Kealan Patrick Burke's Timmy Quinn series of books has to rank as one of my all time favourite book series ever. it was a sad day for me when the final part of Timmy's story dropped through my letterbox. I don't like when things end. Hell I'm still upset about the ending of Blakes 7. So when it came to my attention via Horror World, that Kealan was going to return to this universe with this book, I shed a little tear of joy.
The book is due for release in January 2014. As soon as I have ordering details I will post them up. In the meantime why not reacquaint yourselves with the fabulous writing of Mt Burke by clicking the link at the end of the post
Read on for a TEASER FROM THE BOOK.
Night Falls on Memory Lane (Teaser)
You may have known my father, but that doesn’t mean you know me. After he disappeared, his relevance ceased in the minds of all of those who might have remembered, might have cared. The police back in Ireland searched for him for another six months, but under the onslaught of the other concerns wrought upon them by his interference, they reduced his name to footnotes in legal pads while searching for others who had vanished into the dark. And that list was long, punctuated by people much more important than my father.
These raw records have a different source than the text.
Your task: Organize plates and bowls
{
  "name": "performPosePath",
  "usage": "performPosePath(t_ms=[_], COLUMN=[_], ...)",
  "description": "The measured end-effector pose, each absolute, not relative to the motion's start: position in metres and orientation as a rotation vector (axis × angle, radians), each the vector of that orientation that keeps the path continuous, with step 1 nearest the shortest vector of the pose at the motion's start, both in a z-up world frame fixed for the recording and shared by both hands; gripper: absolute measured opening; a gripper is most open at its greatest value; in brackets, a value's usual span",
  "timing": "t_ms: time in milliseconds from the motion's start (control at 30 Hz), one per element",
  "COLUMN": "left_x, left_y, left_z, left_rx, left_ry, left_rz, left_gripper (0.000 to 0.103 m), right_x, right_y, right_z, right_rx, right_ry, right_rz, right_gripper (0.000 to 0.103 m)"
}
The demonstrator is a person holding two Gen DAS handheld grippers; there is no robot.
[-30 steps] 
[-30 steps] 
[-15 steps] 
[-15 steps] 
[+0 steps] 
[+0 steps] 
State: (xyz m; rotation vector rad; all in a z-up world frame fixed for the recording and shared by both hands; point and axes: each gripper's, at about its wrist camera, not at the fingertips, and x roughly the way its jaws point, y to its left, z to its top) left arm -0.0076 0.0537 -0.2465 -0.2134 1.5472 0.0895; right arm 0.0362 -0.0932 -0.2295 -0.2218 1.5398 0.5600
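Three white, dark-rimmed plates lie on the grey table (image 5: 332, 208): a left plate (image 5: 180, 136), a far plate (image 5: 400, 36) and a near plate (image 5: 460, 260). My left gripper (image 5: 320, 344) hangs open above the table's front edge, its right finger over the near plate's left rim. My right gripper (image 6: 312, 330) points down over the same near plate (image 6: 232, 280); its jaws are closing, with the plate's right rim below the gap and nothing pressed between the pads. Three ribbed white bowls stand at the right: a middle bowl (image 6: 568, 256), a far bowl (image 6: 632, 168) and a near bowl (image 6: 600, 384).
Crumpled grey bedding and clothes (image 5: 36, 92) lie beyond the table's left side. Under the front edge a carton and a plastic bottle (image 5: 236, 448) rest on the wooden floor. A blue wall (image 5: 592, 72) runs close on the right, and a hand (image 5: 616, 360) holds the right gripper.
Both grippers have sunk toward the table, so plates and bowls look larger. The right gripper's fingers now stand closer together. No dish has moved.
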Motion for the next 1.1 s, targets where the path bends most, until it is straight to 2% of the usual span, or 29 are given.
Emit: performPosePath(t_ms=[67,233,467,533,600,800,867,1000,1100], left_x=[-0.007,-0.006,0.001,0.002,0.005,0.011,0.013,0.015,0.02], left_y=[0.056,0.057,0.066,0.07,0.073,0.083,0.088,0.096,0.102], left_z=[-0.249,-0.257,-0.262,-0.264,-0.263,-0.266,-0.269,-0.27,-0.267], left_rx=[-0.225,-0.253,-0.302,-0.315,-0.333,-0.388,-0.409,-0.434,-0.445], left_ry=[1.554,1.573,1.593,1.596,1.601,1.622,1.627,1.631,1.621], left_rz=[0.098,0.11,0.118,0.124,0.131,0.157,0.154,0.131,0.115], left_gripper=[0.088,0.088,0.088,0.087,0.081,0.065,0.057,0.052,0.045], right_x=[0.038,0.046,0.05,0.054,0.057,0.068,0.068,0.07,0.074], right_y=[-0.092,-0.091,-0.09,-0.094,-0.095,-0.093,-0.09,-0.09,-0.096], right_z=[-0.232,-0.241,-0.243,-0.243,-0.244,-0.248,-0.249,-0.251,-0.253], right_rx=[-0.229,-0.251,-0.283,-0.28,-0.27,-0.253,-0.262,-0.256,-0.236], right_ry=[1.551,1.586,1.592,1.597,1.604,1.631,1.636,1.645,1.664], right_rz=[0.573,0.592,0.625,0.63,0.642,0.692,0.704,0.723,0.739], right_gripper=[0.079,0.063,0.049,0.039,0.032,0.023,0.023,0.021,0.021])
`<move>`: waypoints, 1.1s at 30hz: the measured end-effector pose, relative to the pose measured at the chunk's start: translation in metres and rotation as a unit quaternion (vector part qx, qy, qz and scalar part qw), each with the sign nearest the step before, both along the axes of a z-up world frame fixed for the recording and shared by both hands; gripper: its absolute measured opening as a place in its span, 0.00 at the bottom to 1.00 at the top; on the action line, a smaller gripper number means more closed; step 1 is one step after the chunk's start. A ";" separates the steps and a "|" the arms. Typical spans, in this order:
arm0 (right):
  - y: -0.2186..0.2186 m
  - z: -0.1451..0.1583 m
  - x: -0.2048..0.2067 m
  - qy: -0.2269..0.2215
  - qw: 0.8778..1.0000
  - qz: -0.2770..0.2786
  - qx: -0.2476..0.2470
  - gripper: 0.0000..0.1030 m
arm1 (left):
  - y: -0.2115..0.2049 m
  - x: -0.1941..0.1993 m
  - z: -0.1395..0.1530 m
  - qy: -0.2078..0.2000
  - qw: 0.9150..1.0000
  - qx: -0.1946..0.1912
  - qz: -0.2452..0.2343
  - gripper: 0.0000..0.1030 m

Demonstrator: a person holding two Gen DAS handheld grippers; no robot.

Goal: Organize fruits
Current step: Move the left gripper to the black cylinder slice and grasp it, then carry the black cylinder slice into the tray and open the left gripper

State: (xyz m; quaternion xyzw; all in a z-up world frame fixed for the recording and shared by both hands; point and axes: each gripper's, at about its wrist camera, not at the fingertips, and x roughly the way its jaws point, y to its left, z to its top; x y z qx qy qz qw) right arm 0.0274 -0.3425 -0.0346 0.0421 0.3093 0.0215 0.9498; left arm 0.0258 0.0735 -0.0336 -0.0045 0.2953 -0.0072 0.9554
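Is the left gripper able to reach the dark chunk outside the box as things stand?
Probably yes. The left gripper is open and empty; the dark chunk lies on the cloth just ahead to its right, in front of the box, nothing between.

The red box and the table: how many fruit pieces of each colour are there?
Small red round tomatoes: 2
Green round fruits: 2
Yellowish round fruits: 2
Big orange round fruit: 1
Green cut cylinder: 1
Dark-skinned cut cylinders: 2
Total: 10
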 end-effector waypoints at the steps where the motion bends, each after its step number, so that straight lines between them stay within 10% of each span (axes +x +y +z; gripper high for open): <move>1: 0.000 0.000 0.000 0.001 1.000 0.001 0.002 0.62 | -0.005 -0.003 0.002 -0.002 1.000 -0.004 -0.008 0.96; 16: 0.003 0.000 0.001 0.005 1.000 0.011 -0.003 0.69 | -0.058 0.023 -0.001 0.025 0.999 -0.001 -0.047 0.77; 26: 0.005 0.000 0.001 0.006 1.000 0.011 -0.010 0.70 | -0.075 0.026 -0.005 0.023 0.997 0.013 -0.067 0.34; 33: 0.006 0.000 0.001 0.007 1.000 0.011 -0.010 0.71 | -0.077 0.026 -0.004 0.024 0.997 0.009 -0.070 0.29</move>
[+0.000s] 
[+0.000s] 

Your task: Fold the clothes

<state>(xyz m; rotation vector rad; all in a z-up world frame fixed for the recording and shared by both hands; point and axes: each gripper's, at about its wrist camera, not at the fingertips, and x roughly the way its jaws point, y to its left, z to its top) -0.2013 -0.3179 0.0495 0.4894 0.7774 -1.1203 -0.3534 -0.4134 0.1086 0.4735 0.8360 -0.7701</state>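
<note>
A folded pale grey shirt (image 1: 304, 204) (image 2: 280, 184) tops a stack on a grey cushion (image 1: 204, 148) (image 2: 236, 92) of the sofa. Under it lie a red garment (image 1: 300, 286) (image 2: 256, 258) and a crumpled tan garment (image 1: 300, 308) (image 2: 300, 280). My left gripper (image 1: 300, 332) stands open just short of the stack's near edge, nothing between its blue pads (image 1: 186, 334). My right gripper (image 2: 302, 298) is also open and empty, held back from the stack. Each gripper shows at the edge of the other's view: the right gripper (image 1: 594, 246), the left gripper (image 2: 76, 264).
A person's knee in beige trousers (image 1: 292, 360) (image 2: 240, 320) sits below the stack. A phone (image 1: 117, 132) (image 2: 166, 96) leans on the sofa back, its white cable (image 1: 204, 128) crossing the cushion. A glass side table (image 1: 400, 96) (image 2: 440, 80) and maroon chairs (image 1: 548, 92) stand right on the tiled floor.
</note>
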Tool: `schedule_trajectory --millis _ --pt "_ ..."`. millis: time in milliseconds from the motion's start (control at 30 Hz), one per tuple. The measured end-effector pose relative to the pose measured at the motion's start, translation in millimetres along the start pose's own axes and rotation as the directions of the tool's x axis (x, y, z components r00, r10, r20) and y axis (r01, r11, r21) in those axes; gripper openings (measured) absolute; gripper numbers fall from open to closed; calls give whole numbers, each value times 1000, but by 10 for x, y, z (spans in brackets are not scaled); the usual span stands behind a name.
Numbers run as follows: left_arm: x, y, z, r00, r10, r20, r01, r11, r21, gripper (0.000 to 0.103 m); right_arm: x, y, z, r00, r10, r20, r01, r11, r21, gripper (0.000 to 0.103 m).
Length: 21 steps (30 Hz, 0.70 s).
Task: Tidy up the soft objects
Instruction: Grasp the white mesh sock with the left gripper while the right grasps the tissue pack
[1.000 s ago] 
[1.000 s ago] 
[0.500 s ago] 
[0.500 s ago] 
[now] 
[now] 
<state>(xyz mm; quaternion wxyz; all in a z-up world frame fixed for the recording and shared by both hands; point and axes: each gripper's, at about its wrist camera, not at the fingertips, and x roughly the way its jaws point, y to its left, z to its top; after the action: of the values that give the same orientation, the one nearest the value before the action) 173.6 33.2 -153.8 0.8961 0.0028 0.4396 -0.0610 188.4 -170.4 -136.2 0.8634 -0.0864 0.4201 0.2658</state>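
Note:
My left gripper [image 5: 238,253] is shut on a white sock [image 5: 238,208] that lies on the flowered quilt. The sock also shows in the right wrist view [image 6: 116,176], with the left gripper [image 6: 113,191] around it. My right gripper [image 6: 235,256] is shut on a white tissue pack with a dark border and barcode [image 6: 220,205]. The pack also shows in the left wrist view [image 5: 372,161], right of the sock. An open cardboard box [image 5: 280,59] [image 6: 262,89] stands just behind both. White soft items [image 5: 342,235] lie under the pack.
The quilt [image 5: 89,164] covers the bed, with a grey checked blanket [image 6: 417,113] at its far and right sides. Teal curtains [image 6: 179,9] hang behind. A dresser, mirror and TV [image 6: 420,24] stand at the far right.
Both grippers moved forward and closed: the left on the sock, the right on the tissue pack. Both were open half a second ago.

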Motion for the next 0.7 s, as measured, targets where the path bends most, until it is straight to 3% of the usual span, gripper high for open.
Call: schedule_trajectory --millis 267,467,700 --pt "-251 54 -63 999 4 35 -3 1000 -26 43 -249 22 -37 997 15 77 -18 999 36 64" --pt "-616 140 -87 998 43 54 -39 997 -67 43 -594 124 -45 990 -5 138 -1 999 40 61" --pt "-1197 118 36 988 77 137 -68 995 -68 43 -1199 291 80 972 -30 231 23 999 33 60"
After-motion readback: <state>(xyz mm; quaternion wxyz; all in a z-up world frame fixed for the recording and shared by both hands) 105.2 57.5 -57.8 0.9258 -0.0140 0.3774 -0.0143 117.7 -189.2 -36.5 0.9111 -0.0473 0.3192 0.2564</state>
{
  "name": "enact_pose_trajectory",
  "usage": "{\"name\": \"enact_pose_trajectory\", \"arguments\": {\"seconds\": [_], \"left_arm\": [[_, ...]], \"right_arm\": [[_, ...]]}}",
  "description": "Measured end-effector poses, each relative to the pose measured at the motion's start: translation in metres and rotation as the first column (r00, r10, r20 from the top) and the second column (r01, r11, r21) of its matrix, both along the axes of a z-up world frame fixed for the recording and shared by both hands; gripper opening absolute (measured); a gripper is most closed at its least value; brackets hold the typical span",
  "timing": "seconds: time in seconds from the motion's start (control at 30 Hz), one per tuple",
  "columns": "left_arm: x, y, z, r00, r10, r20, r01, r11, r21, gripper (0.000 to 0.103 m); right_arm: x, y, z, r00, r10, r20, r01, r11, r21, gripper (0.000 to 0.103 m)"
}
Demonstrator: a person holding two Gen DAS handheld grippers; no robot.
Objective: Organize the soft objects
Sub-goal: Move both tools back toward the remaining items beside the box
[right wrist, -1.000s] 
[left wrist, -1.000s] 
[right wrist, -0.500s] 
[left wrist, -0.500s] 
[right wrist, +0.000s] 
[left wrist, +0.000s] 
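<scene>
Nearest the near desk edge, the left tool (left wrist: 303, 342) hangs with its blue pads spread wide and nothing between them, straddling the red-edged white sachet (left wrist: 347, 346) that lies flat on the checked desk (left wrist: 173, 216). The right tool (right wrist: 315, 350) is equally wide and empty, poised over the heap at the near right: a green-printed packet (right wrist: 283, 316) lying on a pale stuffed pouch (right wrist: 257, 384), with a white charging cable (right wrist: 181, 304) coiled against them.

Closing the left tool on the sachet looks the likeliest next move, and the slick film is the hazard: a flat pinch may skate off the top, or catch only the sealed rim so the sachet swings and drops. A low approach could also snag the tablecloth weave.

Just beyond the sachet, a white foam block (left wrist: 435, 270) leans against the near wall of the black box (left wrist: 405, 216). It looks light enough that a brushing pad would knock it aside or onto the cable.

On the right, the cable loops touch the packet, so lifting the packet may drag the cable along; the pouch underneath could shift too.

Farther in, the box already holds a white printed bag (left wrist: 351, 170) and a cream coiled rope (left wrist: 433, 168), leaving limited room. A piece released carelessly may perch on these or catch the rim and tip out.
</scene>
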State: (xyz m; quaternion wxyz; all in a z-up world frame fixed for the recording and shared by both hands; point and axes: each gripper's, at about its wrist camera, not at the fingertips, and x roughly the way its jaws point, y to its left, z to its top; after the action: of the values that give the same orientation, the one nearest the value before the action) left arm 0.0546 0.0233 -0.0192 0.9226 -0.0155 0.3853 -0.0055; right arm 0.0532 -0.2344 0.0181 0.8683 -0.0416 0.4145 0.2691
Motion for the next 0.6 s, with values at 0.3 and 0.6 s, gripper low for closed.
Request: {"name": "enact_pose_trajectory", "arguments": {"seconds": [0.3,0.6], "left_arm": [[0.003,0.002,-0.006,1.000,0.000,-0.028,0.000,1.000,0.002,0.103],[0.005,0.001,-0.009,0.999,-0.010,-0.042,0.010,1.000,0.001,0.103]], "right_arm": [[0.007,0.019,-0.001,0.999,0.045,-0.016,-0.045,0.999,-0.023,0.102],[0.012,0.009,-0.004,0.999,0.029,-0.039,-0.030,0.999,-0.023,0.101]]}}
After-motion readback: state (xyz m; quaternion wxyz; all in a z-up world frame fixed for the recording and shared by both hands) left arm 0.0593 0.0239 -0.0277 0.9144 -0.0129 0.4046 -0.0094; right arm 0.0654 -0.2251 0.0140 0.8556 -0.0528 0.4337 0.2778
But no one was more important than my father, and it is hardly an exaggeration to say that without him, without the sacrifice he made, none of us would have survived.
He disappeared—it is not entirely accurate to say that he died, because what happened to him was not death, not exactly—and so did we, equally forgotten and left alone to live our lives back in Delaware, Ohio, back where it all began for my parents. For a time, my mother expected the police to call. I could see her eyeballing the phone a lot, wringing her hands and worrying her nails, but they never bothered us again.
We tried to get on with it, to live our lives as if nothing unnatural had happened. It was easier for me. I’d been unborn, or newly planted in my mother’s womb when the worst of it went down, and wouldn’t realize for another few years that being in utero hadn’t protected me from its repercussions. My mother, on the other hand, had to live with the memories and the loss of my father. At least until the sickness erased those breadcrumbs like a wet cloth over the surface of a table.
All of this I learned from my mother, who once upon a time remembered, but now remembers nothing. The few fractured memories she does struggle to retain only serve to aggravate her further, to worsen the fear that she is gradually slipping away on the tide, slowly going under. She is, and I can’t save her.
And I know intimately the extent of her suffering, because I can see it on her face, in her eyes, and if I touch her, I can see into her mind, see what remains of those memories, broken glass filmed in slow motion as they prepare to shatter further and turn to dust.
This is my gift. This is my curse.
My name is Cassandra Quinn. You can call me Cass. I took my father’s last name because it’s important for me to have as much as him as I can hold in case my own mind begins to go. And given the things I have discovered and the horrors I have seen in my search for answers, this is entirely likely.
So just in case I forget to remember, I’m going to tell you what happened to me.